[Data shown]

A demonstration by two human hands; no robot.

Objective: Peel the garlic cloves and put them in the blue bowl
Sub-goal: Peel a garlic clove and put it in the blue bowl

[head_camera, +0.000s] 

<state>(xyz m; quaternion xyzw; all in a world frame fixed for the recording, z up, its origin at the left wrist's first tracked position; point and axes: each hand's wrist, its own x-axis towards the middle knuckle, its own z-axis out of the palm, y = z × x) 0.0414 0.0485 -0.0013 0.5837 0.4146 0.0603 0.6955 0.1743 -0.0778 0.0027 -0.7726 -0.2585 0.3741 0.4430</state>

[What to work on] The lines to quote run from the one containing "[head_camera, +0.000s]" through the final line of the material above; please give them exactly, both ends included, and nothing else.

[Result]
[head_camera, +0.000s] 

<state>(xyz m; quaternion xyzw; all in a world frame fixed for the recording, z up, its origin at the left wrist's first tracked position; point and axes: each hand's wrist, its own x-axis towards the middle knuckle, its own z-axis out of the palm, y = z × x) 0.0414 0.0485 -0.0013 0.5837 0.4146 0.0603 0.6955 0.1743 -0.0778 0.0027 -0.7726 -0.2585 0.3741 0.4430</state>

Nothing else is needed for the answer.